ACTION ITEM: Whenever the word "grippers" shows up in a line of the data, copy that line.

Start of Block

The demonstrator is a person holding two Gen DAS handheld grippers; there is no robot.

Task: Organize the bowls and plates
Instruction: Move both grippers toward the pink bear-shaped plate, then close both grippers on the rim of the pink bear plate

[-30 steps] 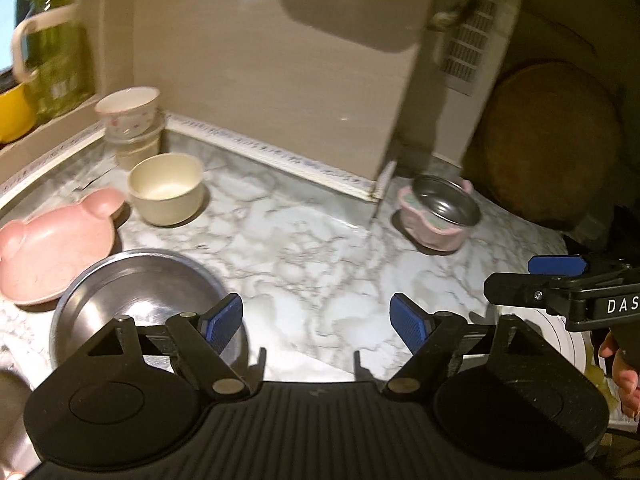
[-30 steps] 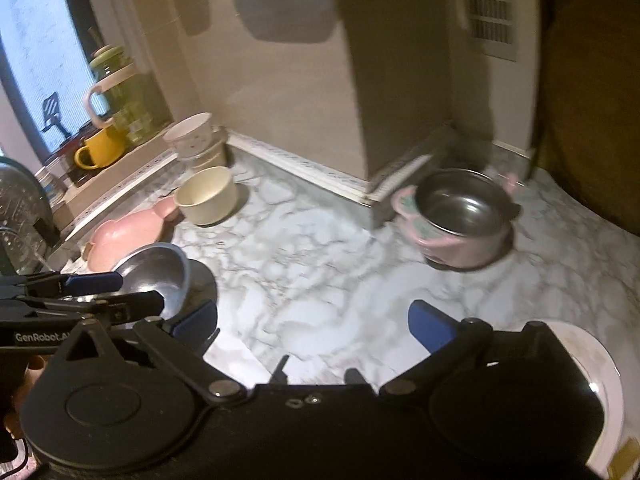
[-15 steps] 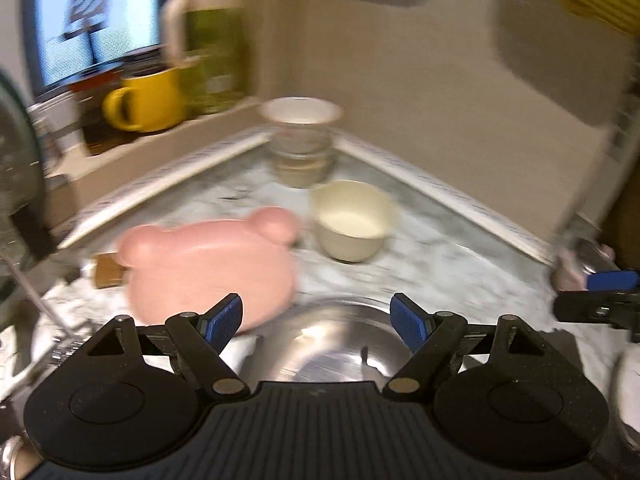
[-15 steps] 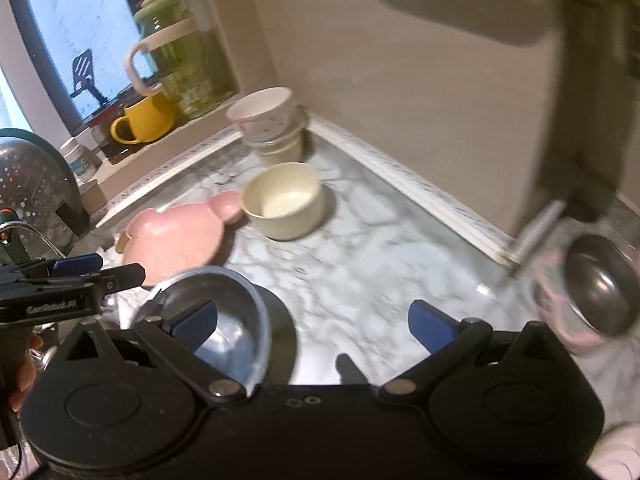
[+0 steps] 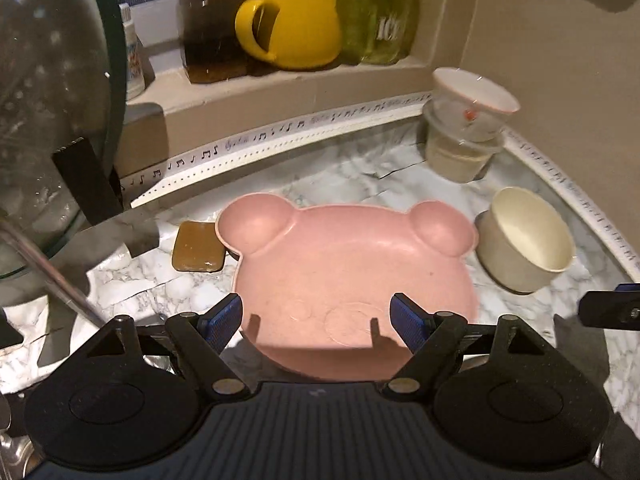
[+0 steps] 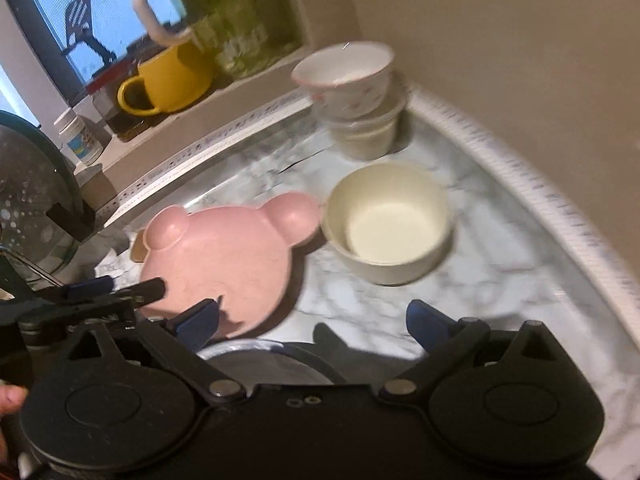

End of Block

TASK RESULT:
The demonstrator is a person holding two Gen DAS handheld grippers; there is no robot.
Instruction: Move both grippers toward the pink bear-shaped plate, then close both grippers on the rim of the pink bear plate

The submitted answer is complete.